— TASK PROMPT —
The word "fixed" occurs in some lines of the listing. Copy those lines.

— STUDY MATERIAL —
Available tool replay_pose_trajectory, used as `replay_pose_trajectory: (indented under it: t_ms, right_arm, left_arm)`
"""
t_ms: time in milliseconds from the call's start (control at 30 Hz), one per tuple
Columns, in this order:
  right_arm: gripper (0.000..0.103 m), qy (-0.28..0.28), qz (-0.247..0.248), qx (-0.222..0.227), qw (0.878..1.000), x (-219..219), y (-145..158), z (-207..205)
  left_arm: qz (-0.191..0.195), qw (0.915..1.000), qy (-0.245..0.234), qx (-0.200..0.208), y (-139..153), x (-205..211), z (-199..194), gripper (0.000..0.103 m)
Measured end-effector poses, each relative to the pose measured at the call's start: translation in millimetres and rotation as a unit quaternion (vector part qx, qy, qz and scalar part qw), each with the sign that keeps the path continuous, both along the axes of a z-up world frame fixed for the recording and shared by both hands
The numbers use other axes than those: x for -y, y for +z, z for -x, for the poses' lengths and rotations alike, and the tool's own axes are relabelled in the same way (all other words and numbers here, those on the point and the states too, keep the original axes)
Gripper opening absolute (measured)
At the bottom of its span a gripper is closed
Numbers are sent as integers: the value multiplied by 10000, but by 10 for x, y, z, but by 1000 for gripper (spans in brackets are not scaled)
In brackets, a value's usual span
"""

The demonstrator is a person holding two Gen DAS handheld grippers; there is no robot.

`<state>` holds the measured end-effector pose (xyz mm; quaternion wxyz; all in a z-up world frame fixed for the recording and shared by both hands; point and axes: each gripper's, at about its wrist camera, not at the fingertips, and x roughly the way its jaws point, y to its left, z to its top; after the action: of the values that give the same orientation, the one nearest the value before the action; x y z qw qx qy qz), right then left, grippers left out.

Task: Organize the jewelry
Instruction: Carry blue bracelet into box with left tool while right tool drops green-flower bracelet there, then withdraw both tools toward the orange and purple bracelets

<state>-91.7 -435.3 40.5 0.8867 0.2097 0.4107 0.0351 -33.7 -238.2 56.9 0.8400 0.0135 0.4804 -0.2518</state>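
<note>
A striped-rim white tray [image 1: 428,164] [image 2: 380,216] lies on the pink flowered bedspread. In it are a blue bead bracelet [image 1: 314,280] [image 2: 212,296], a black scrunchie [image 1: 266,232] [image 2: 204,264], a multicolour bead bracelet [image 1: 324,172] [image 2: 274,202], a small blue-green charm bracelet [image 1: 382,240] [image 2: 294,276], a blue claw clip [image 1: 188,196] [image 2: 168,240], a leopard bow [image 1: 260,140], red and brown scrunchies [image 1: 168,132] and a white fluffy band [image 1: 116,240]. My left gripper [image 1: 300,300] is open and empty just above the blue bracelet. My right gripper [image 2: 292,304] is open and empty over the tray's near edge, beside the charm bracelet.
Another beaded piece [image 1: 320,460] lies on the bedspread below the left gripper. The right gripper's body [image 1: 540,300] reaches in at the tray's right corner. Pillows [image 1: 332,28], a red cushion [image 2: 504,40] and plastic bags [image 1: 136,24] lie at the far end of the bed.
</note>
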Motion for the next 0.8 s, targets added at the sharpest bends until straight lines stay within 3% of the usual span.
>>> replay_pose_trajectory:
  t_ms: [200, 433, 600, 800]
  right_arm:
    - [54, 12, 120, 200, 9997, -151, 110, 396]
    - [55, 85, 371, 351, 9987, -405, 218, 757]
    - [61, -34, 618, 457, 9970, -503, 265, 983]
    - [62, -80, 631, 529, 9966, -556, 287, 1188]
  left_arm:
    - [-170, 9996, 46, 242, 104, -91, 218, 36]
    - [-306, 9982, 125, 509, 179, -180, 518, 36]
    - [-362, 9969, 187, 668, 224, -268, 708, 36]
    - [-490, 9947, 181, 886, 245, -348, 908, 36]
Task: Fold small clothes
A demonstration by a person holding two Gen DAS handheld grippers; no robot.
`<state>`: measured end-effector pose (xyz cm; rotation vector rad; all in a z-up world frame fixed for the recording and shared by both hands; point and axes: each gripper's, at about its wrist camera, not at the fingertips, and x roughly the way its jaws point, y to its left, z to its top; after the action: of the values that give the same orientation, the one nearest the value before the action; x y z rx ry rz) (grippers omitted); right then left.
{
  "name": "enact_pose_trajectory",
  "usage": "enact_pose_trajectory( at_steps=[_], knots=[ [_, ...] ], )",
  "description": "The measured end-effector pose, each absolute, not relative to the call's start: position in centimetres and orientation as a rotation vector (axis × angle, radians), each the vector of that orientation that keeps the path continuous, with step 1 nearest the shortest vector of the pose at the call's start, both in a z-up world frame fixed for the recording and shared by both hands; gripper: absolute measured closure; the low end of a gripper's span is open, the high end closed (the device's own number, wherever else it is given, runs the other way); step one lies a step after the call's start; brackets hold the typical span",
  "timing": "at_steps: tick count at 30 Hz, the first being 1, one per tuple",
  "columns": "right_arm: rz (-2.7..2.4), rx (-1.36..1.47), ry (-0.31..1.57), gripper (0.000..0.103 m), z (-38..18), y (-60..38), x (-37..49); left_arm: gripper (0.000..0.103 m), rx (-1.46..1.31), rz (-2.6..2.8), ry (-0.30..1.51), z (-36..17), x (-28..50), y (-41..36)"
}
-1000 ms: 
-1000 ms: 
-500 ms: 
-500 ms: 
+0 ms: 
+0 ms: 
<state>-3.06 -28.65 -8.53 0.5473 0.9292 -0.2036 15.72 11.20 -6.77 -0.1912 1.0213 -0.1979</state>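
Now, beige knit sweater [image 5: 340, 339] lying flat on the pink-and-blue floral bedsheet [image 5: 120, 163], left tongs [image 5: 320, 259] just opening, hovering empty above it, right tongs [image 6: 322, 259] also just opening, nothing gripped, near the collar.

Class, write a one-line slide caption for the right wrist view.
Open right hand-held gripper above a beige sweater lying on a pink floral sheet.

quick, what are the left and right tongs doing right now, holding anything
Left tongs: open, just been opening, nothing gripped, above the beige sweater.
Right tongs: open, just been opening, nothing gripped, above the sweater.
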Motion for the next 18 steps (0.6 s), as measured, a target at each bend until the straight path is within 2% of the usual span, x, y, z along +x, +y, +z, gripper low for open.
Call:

— SOLUTION TO THIS PROBLEM —
Measured end-effector poses, each relative to the pose measured at the call's start: translation in millimetres and rotation as a unit quaternion (vector part qx, qy, qz and scalar part qw), each with the sign that keeps the path continuous, both along the axes of a z-up world frame fixed for the recording and shared by both hands
`<state>` holds the measured end-effector pose (xyz mm; quaternion wxyz; all in a z-up world frame fixed for the recording and shared by both hands; point and axes: each gripper's, at about its wrist camera, not at the fingertips, and x roughly the way its jaws point, y to its left, z to its top; after the action: of the values that give the same orientation, the one nearest the value before the action; x y z qw qx qy qz), right then left, grippers left out.
`<state>`: measured end-effector pose (xyz cm; rotation vector rad; all in a z-up world frame fixed for the recording and shared by both hands; point and axes: each gripper's, at about its wrist camera, not at the fingertips, and x roughly the way its jaws point, y to its left, z to its top; after the action: of the values that give the same orientation, the one nearest the value before the action; x y z rx ry rz) (grippers omitted); right then left.
  "description": "The measured end-effector pose, each absolute, not relative to the call's start: position in centimetres and orientation as a rotation vector (axis × angle, radians), each the vector of that orientation that keeps the path continuous, with step 1 nearest the shortest vector of the pose at the call's start, both in a z-up world frame fixed for the recording and shared by both hands; gripper: absolute measured closure; the low end of a gripper's span is open, the high end closed (the device's own number, wherever else it is given, runs the other way); step one lies a step after the call's start; brackets hold the typical span",

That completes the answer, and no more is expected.